This week is National Stress Awareness week, and we’re using that platform to explore stress in the workplace. Good stress awareness and management at work is important. We all know that some days are bound to be tougher than others, but it’s important that a bad day doesn’t snowball into longer-term feelings of pressure and anxiety.
Stress and anxiety at work can lead to mental health issues, or make existing problems worse with your personal life or general health. Mind UK have developed some tips for coping with stress in your job.
Recognising signs of stress
How can you tell if you’re chronically stressed? You might feel anxious, nervous, irritable, uninterested or lonely. We all find it difficult to switch off from a long day at work, but if you start to dread going in the next day, or you’re unable to enjoy yourself outside of work, it may have become a bigger problem.
Work out what you find stressful
This may be easier for some people than others, but it’s important to work out what is causing you stress. Talk to anyone you think could help: your manager, your colleagues, or your HR department. Develop good relationships with your co-workers and you may discover that others are feeling the same.
Ask for help
Everybody finds work difficult sometimes. Discuss your workload with your boss, and talk about setting realistic targets and potential issues you’re having. It’s unlikely that this is the first case they’ll have dealt with, but they can’t help you if they don’t know you’re struggling.
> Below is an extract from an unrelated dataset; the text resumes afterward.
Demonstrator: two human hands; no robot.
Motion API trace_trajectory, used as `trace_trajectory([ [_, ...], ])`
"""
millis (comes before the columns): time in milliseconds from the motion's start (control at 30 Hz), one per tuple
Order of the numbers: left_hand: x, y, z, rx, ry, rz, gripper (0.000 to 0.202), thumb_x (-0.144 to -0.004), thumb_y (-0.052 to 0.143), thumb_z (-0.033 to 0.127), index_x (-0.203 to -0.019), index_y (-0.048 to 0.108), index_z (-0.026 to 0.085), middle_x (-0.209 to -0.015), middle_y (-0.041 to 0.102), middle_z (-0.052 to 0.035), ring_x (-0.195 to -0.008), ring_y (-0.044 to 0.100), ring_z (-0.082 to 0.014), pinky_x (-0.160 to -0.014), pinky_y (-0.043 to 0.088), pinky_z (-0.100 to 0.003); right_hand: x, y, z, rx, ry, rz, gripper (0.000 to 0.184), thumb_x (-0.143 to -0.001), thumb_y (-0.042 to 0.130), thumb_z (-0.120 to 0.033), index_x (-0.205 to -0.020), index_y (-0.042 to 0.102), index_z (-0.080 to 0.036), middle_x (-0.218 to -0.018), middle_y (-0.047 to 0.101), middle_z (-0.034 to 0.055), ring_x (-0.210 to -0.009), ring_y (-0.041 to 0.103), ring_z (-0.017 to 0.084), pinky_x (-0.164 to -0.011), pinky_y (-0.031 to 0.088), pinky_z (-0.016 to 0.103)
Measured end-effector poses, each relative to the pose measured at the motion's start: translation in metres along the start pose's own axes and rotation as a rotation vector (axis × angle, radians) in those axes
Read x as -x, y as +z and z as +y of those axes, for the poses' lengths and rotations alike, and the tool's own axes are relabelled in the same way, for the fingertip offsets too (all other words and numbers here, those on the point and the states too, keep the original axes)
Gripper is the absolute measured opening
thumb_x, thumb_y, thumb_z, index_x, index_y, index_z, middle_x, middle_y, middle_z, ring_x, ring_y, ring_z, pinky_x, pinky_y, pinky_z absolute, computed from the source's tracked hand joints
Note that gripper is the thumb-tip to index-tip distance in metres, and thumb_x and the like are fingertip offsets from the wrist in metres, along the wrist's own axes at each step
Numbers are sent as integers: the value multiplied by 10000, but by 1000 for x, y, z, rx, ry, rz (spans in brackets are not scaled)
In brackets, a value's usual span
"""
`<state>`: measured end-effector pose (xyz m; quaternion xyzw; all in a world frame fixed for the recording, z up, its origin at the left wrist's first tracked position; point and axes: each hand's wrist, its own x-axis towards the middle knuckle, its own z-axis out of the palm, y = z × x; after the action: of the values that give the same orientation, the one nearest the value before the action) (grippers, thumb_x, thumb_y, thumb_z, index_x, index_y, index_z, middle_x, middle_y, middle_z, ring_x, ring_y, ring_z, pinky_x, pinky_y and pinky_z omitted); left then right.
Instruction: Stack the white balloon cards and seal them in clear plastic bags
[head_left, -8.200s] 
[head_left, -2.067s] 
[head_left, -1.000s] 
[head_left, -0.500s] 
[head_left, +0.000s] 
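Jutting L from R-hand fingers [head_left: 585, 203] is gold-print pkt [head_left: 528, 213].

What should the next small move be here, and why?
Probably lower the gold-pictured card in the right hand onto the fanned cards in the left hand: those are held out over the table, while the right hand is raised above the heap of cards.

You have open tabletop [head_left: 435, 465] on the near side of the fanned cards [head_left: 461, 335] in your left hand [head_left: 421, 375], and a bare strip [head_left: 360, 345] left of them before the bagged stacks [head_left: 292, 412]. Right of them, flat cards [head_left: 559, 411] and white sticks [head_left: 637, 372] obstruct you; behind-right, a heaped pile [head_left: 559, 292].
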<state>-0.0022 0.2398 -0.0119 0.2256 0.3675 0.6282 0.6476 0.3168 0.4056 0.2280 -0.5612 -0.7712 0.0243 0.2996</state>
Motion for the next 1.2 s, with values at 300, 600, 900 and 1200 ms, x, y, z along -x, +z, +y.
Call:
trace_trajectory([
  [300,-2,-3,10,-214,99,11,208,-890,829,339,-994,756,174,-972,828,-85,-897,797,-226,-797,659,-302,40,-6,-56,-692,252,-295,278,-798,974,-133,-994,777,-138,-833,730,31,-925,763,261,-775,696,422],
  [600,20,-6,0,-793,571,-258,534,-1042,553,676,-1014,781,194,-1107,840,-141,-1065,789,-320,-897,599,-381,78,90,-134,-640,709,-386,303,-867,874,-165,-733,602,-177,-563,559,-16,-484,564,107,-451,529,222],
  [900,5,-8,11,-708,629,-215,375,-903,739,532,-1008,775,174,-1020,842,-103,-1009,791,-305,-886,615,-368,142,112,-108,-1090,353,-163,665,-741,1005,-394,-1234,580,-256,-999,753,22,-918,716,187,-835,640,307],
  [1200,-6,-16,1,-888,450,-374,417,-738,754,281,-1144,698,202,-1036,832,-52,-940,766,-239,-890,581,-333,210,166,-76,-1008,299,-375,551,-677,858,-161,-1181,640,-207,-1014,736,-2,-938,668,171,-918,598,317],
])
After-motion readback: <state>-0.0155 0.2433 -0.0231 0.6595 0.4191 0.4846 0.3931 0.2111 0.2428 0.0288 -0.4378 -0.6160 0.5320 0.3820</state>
It can be hard to admit to being stressed at work, through fear that your employer or colleagues will think less of you. But stress can happen to anyone and it’s not a sign that you’re weak. Good employers will be aware of stress-related issues and many have policies in place to help deal with them.By Stuart Haydock, Organisational Psychologist and Resilience Lead, Bupa UK
Develop end of day habits
Set aside 10 minutes at the end of every work day to do something different, e.g. tidying your desk or writing a to-do list for the next day. This can help refocus your mind and switch off from work.
Balance your time
Longer hours are sometimes needed to get something done at work, but try and balance this with some time off later on. Try not to do too much at once, and prioritise your tasks so you can give each one your full attention, and learn to say no if it’s all getting too much.
Physical health is just as important
When work is tough, the last thing you want to do is exercise, but eating well, getting moving, and getting a full night’s sleep will look after your body and make you feel stronger.
It’s important to remember: Some coping techniques will help, and some won’t
Everybody is different, so some coping techniques may work for you, and some may not. As soon as you feel pressure building, try something different and continue to look into different techniques that could ease your stress.